Każda, najmniejsza część roweru to niezwykle ważny element całego organizmu. Każde zaniedbanie po pewnym czasie da o sobie znać, a przecież lepiej zapobiegać niż leczyć.
W dzisiejszym odcinku fotobloga opowiemy o konserwacji i wymianie łożysk w tylnej piaście Extralite HyperBoost, która wymaga szczególnego traktowania. Trafiła do nas ze zużytymi łożyskami; oprócz zainstalowania nowych mieliśmy również wykonać przegląd zużywających się elementów, który w tym przypadku jest niezwykle istotny.
Extralite to marka założona jeszcze w XX wieku przez Włocha o imieniu Sergio. Jak sama nazwa wskazuje, cel przyświecający firmie jest jasny – produkcja ekstremalnie lekkich części rowerowych. Prezes i zarazem główny konstruktor w jednej osobie wielką uwagę przykłada to jakości swoich produktów. Każdy z nich to pokaz możliwości obrabiarek numerycznych oraz włoskiej myśli technicznej, która potrafi zaskakiwać. Produkty Extralite wśród tzw. „weightweenies” często uchodzą za punkt odniesienia dla podobnych wypustów innych marek i równie często są bezlitośnie kopiowane przez dalekowschodnich „kserokopiarzy”.

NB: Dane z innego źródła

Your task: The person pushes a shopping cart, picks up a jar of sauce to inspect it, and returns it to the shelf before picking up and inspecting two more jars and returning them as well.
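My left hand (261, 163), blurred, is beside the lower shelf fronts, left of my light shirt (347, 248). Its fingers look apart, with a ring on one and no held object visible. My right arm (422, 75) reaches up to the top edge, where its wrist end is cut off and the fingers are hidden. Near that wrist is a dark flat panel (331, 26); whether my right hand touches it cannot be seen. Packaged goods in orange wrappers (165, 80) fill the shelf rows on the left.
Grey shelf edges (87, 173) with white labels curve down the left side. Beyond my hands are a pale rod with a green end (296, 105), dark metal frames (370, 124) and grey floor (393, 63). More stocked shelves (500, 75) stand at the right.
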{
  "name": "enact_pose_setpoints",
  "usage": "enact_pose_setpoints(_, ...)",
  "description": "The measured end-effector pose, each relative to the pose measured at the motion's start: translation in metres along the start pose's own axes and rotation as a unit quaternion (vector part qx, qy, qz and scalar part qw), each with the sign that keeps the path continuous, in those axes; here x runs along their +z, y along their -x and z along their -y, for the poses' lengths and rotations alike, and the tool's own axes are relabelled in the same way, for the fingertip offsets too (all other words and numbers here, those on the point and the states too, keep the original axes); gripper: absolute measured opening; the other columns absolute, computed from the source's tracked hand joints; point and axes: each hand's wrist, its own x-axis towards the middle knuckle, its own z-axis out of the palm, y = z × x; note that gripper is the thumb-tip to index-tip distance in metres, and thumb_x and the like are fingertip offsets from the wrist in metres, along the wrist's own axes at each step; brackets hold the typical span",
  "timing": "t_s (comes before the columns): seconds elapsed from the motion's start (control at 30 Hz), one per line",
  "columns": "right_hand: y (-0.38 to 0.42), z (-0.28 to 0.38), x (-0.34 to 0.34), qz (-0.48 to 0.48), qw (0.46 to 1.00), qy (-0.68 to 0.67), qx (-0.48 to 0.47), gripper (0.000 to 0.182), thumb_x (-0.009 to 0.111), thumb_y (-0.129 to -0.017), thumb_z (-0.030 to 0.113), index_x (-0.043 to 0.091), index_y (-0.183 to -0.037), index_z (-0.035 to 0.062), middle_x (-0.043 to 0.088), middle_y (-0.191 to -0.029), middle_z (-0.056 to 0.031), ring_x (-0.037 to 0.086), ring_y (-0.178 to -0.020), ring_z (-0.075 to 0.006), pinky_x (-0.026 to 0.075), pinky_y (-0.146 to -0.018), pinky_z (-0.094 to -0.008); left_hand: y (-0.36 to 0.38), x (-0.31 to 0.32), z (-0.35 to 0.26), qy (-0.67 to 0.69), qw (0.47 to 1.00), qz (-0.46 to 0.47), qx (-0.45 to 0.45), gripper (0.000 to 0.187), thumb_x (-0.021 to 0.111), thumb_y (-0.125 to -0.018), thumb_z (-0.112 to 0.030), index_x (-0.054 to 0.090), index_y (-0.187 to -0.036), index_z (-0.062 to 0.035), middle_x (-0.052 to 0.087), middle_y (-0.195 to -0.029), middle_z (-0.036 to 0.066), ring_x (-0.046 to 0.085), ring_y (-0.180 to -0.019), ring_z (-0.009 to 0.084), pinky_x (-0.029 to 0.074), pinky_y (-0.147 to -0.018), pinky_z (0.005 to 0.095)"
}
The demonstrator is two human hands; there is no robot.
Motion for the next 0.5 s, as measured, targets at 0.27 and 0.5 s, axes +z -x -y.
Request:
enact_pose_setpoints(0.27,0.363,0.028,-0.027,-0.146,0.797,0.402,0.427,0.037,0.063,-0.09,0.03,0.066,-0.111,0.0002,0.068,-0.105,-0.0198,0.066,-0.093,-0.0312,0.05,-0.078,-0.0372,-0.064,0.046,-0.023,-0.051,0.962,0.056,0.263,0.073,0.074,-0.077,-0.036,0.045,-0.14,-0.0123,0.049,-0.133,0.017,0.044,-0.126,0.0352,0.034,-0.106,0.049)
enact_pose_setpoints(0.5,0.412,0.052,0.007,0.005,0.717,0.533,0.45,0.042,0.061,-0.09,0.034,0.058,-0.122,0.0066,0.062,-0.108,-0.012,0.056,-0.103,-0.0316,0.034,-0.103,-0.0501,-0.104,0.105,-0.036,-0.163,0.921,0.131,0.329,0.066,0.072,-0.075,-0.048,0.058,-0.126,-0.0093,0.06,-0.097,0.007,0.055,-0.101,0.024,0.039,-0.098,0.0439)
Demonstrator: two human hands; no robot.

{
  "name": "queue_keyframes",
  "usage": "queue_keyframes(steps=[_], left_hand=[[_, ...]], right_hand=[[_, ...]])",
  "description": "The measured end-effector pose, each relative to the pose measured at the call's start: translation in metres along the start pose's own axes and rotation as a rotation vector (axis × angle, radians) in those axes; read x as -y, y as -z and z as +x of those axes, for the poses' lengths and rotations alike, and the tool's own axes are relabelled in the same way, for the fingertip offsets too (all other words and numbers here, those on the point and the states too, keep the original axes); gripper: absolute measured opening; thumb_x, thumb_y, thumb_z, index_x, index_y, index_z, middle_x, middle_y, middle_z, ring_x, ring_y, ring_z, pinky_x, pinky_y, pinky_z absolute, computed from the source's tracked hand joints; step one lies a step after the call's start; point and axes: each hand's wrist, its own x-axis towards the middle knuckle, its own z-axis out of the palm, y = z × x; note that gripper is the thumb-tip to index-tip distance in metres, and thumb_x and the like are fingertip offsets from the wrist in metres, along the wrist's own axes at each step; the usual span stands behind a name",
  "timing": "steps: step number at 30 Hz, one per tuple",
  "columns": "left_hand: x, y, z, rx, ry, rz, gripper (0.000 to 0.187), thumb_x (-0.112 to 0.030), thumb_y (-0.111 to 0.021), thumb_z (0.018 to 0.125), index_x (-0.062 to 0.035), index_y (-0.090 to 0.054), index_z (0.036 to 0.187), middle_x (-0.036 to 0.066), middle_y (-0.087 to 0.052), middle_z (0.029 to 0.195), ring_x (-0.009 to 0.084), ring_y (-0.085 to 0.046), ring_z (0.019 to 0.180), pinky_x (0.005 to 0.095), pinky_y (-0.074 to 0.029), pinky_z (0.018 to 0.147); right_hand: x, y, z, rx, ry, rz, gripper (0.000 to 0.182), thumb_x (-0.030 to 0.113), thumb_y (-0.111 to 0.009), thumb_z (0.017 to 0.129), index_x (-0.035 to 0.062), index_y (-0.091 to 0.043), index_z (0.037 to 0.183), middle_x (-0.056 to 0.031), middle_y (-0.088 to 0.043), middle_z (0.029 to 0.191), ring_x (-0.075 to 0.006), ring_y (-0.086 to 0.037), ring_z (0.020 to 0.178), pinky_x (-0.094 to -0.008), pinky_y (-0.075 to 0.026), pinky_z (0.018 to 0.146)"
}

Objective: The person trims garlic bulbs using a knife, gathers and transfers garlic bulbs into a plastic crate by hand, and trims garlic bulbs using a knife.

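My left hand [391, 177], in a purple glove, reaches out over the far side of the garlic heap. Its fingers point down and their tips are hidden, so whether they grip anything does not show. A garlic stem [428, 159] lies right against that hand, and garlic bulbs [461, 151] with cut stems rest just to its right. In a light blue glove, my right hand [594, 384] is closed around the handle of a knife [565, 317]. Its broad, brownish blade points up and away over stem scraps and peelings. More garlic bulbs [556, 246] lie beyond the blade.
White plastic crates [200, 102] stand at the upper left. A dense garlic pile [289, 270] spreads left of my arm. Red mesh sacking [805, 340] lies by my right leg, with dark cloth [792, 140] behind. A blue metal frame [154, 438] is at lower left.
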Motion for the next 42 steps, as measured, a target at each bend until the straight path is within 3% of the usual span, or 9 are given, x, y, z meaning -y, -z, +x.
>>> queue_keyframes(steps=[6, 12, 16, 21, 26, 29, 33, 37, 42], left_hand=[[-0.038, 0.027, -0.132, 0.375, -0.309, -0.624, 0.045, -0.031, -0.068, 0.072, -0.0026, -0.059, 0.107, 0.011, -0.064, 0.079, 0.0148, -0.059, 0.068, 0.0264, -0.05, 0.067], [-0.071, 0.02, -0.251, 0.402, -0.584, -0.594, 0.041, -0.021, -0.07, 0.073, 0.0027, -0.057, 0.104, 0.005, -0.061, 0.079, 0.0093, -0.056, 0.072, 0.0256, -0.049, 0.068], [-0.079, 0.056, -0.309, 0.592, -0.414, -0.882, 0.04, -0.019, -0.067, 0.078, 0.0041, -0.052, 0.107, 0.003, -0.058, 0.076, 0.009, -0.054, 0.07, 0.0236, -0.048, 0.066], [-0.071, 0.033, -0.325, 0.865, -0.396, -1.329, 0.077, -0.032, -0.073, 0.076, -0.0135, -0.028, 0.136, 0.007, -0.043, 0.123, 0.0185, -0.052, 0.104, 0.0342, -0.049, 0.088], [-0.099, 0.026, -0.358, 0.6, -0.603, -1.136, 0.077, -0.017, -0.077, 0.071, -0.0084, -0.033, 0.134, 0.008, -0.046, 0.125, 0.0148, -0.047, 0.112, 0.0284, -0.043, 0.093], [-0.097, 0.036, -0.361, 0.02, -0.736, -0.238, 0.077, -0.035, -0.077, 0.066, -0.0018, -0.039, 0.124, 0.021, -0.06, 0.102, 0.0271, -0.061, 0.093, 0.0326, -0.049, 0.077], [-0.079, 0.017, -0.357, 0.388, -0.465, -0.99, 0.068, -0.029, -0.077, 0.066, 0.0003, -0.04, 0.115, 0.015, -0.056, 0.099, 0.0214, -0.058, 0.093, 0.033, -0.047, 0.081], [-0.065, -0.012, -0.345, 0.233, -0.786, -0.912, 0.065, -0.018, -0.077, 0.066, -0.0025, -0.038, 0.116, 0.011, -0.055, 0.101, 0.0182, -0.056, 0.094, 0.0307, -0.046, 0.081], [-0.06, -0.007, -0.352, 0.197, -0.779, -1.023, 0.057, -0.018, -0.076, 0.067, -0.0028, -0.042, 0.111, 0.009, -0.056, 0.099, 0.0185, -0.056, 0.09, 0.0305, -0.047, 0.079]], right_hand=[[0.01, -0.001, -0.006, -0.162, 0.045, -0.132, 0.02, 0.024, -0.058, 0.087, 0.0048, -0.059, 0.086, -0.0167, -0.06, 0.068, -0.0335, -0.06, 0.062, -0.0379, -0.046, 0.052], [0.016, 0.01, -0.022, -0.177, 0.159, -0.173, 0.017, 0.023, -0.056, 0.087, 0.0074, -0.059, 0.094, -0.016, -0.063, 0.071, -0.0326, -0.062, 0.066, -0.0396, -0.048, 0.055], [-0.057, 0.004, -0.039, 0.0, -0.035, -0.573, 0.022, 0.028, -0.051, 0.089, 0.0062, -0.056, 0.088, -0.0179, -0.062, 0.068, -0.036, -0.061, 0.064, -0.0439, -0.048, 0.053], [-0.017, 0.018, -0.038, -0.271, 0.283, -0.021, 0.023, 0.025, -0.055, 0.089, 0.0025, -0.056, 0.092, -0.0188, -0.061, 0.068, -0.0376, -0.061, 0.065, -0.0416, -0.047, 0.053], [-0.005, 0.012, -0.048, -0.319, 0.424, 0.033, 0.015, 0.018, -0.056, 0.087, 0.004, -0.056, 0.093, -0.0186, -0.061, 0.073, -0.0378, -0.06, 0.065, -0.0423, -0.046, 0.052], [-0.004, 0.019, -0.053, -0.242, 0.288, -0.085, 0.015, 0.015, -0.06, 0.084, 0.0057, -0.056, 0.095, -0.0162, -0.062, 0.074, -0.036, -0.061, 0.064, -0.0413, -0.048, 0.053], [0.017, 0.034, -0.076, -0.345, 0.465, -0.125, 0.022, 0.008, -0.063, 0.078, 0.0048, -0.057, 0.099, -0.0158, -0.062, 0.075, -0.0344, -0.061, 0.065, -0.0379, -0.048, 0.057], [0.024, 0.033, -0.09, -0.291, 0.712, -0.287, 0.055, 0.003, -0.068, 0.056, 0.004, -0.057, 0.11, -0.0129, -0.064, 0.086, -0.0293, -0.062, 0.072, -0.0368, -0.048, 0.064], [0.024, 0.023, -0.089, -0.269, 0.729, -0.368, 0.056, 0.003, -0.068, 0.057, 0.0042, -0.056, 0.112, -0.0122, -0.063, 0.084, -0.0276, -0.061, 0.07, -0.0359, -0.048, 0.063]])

Ważąca 161 gramów piasta HyperBoost jest wyzwaniem dla konkurencji i dowodzi, że na tak lekkim produkcie można się ścigać. Ale produkt ów wymaga również częstej i bardzo umiejętnej konserwacji, nic nie może być tu zostawione przypadkowi. Do usunięcia starych łożysk użyliśmy ekskluzywnego ekstraktora Enduro BBT-200, który pozwala na nieinwazyjny dla piasty demontaż, a przy tym jest wyrazem szacunku tak dla Właściciela koła, samego sprzętu jak i naszej pracy. W środku zastaliśmy trochę wody – uszczelnienie to niestety kiepska strona piast Extralite i do wzorca z Sèvres – marki Chris King – brakuje im wiele. Poszczególne elementy zostały dokładnie wyczyszczone i odtłuszczone, po czym przyszedł czas na ocenę zużycia.
Jest to niezwykle ważne, ponieważ wszystkie części wykonane są z aluminium – również mechanizm zębaty, a jedna z nich jest integralną częścią korpusu piasty i brak serwisu będzie prowadził do destrukcji całości. W tym przypadku wszystko było w należytym porządku i uwierzcie: regularnie serwisowany HyperBoost przetrwa naprawdę wiele. Następnie mogliśmy przystąpić do wprasowania nowych łożysk – w tym przypadku Enduro, z których fabrycznie korzysta Extralite. W tym celu użyliśmy naszej ulubionej prasy – Park Tool HBP-1, która pozwala idealnie równo i z użyciem optymalnej siły osadzić łożyska w gniazdach. Zarówno od strony wewnętrznej jak i zewnętrznej zostały one pokryte przez nas wodoodpornym smarem, który nie pozwoli na przedwczesną penetrację przez wodę. Nie oszczędzamy w żadnym miejscu – w tym przypadku użyliśmy doskonałego smaru Shimano Dura-Ace.
Jak niemal każdy producent, także Extralite ma ścisłe wytyczne dotyczące smaru, jakiego możemy użyć do mechanizmu zębatego. To niezwykle ważne, ponieważ przykładowo zbyt gęsty środek może spowodować po pewnym czasie choćby zaciąganie łańcucha, a w przypadku ekstremalnie odchudzonej piasty tego typu rzeczy nie mogą mieć miejsca. Aluminiowy bębenek nie ustrzegł się zadziorów; zostały zeszlifowane, a po osadzeniu kasety nakrętkę przykręciliśmy najdokładnieszym, elektronicznym kluczem dynamometrycznym z zalecanym przez Extralite momentem (jest to wartość między 25, a 30 Nm). Kolejnym etapem była regulacja płynności obrotu osi i skasowanie luzu. Na koniec przykręciliśmy kolejną włoską biżuterię – tarczę hamulcową Carbon-Ti na węglowym pająku. W tym przypadku maksymalny moment to jedynie 4 Nm.
Serwis specjalistycznych produktów nie może być powierzony przypadkowym osobom bez wiedzy, umiejętności oraz właściwych narzędzi. Wiele zależy jednak również od Właściciela – tylko regularna konserwacja w odpowiednim momencie pozwala na zachowanie żywotności części na optymalnym poziomie bez ponoszenia zbędnych wydatków.